Please transcribe the data below in full. Omit any picture you find in it.
----
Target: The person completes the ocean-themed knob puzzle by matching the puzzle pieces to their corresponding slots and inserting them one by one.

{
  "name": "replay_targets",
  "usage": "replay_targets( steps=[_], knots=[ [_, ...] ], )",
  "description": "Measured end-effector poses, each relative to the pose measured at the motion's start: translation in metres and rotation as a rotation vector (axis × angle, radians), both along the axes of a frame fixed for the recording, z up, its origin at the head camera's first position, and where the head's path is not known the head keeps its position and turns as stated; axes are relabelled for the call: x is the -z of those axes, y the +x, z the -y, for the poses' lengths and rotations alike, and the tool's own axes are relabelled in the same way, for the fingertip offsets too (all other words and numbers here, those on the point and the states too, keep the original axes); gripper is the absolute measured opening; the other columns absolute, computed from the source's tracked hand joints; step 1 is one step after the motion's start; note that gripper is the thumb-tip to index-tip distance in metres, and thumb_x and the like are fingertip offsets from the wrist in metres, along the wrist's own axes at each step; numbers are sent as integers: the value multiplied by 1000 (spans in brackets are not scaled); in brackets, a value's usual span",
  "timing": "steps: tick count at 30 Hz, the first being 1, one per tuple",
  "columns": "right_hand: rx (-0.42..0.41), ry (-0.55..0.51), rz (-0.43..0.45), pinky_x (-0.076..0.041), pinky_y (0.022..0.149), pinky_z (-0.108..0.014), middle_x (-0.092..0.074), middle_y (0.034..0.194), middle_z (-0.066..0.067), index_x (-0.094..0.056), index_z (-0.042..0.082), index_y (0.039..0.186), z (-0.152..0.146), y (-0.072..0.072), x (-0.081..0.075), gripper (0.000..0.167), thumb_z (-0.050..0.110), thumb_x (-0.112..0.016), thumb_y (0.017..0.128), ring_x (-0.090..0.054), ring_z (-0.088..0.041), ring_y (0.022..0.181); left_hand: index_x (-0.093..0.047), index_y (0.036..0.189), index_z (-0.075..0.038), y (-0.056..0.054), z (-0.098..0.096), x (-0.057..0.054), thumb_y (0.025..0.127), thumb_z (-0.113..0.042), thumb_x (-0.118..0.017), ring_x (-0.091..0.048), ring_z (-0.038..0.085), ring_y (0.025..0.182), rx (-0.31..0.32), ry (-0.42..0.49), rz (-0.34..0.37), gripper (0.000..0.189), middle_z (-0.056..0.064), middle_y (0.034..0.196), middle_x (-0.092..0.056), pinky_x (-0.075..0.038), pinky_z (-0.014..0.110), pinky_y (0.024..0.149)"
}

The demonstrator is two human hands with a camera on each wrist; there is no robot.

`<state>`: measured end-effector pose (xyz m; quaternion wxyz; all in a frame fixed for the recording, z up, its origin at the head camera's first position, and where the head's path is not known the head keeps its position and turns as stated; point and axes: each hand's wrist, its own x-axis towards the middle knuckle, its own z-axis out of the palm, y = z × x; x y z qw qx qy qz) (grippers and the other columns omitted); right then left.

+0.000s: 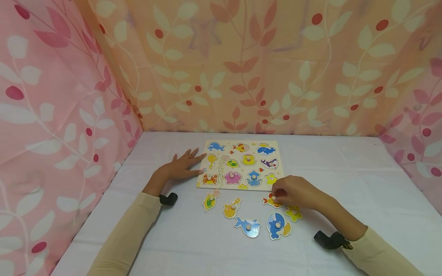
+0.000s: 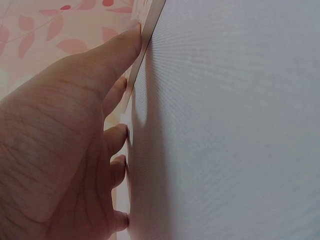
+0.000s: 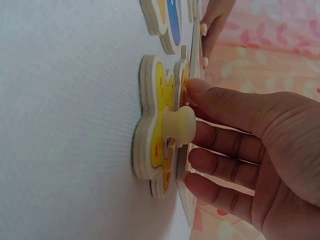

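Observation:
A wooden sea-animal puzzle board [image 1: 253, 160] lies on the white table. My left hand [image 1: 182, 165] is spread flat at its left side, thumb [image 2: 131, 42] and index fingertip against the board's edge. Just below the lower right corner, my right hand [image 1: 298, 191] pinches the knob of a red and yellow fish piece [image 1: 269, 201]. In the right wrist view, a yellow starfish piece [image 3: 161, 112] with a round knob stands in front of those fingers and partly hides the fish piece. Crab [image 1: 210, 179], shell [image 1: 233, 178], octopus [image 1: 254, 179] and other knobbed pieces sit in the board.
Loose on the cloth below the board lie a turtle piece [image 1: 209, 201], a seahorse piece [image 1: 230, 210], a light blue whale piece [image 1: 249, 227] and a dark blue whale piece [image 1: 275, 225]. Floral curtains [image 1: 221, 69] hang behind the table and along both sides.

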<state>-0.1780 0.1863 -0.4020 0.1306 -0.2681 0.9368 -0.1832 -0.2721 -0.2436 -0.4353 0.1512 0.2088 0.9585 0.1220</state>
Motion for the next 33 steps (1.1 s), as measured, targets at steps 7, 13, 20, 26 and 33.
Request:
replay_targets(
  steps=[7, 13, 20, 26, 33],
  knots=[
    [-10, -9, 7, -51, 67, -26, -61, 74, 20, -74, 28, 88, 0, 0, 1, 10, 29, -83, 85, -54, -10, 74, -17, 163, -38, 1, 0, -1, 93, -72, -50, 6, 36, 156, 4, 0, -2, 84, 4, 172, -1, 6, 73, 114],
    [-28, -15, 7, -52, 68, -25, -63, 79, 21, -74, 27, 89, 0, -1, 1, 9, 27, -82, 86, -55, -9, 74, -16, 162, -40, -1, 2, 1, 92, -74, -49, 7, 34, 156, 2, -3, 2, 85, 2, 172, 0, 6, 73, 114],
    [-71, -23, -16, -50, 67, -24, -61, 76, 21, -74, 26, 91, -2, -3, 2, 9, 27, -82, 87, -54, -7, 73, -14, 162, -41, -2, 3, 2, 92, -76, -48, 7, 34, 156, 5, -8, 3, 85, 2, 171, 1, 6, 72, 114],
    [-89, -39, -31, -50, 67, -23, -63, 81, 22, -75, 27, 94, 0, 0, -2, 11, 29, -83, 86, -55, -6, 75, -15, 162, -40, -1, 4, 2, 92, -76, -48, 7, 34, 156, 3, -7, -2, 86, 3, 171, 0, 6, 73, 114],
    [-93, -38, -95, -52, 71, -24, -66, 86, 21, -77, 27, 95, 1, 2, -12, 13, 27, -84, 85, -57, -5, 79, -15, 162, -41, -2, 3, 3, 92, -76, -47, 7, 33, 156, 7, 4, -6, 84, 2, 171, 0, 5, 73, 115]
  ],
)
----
• FINAL ANSWER:
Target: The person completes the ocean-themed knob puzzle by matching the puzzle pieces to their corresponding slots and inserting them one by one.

{
  "name": "replay_targets",
  "usage": "replay_targets( steps=[_], knots=[ [_, ...] ], )",
  "description": "Measured end-effector poses, each relative to the pose measured at the motion's start: translation in metres and rotation as a rotation vector (axis × angle, radians), both along the axes of a frame fixed for the recording, z up, its origin at the head camera's first position, and where the head's path is not known the head keeps its position and turns as stated; axes are relabelled for the call: x is the -z of those axes, y the +x, z the -y, for the poses' lengths and rotations alike, and the tool's own axes are relabelled in the same way, for the fingertip offsets too (all other words and numbers here, those on the point and the states too, keep the original axes); gripper is the absolute measured opening; the other columns absolute, computed from the source's tracked hand joints; step 1 is one step after the motion's start; note that gripper is the thumb-tip to index-tip distance in metres, and thumb_x and the like are fingertip offsets from the wrist in metres, along the wrist's own axes at each step; numbers are sent as integers: the value multiplied by 1000 (spans in brackets are not scaled); in brackets, a value's usual span",
  "timing": "steps: tick count at 30 Hz, the first being 1, one per tuple",
  "columns": "right_hand: rx (-0.42..0.41), ry (-0.55..0.51), rz (-0.43..0.45), pinky_x (-0.076..0.041), pinky_y (0.022..0.149), pinky_z (-0.108..0.014), middle_x (-0.092..0.074), middle_y (0.034..0.194), middle_z (-0.066..0.067), index_x (-0.094..0.056), index_z (-0.042..0.082), index_y (0.039..0.186), z (-0.152..0.146), y (-0.072..0.072), x (-0.081..0.075), gripper (0.000..0.167), thumb_z (-0.050..0.110), thumb_x (-0.112..0.016), thumb_y (0.017..0.128), ring_x (-0.090..0.054), ring_z (-0.088..0.041), ring_y (0.022..0.181); left_hand: index_x (-0.093..0.047), index_y (0.036..0.189), index_z (-0.075..0.038), y (-0.056..0.054), z (-0.098..0.096), x (-0.057..0.054), thumb_y (0.025..0.127), thumb_z (-0.113..0.042), thumb_x (-0.118..0.017), ring_x (-0.091..0.048), ring_z (-0.038..0.085), ring_y (0.025..0.182), rx (-0.31..0.32), ry (-0.42..0.49), rz (-0.34..0.37), gripper (0.000..0.189), middle_z (-0.056..0.064), middle_y (0.034..0.196), middle_x (-0.092..0.056), pinky_x (-0.075..0.038), pinky_z (-0.014..0.110), pinky_y (0.024..0.149)"
}

The demonstrator is two human hands with a camera on each wrist; there is no robot.

`<state>`: measured end-effector pose (xyz m; quaternion wxyz; all in a frame fixed for the recording, z up, its origin at the head camera's first position, and where the head's path is not known the head keeps its position and turns as stated; point and axes: each hand's wrist, its own x-axis towards the middle knuckle, its own z-axis out of the palm, y = z × x; x y z qw qx qy qz) (grippers and the other columns omitted); right then left.

+0.000s: 
+0.000s: 
+0.000s: 

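Observation:
A wooden sea-animal puzzle board [image 1: 253, 160] lies on the white table. My left hand [image 1: 182, 165] is spread flat at its left side, thumb [image 2: 131, 42] and index fingertip against the board's edge. Just below the lower right corner, my right hand [image 1: 298, 191] pinches the knob of a red and yellow fish piece [image 1: 269, 201]. In the right wrist view, a yellow starfish piece [image 3: 161, 112] with a round knob stands in front of those fingers and partly hides the fish piece. Crab [image 1: 210, 179], shell [image 1: 233, 178], octopus [image 1: 254, 179] and other knobbed pieces sit in the board.
Loose on the cloth below the board lie a turtle piece [image 1: 209, 201], a seahorse piece [image 1: 230, 210], a light blue whale piece [image 1: 249, 227] and a dark blue whale piece [image 1: 275, 225]. Floral curtains [image 1: 221, 69] hang behind the table and along both sides.
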
<state>-0.1780 0.1863 -0.4020 0.1306 -0.2681 0.9368 -0.1832 -0.2721 -0.2436 -0.4353 0.1512 0.2088 0.9585 0.1220</state>
Motion for the next 33 steps (1.1 s), as measured, targets at steps 7, 13, 20, 26 and 33.
Request:
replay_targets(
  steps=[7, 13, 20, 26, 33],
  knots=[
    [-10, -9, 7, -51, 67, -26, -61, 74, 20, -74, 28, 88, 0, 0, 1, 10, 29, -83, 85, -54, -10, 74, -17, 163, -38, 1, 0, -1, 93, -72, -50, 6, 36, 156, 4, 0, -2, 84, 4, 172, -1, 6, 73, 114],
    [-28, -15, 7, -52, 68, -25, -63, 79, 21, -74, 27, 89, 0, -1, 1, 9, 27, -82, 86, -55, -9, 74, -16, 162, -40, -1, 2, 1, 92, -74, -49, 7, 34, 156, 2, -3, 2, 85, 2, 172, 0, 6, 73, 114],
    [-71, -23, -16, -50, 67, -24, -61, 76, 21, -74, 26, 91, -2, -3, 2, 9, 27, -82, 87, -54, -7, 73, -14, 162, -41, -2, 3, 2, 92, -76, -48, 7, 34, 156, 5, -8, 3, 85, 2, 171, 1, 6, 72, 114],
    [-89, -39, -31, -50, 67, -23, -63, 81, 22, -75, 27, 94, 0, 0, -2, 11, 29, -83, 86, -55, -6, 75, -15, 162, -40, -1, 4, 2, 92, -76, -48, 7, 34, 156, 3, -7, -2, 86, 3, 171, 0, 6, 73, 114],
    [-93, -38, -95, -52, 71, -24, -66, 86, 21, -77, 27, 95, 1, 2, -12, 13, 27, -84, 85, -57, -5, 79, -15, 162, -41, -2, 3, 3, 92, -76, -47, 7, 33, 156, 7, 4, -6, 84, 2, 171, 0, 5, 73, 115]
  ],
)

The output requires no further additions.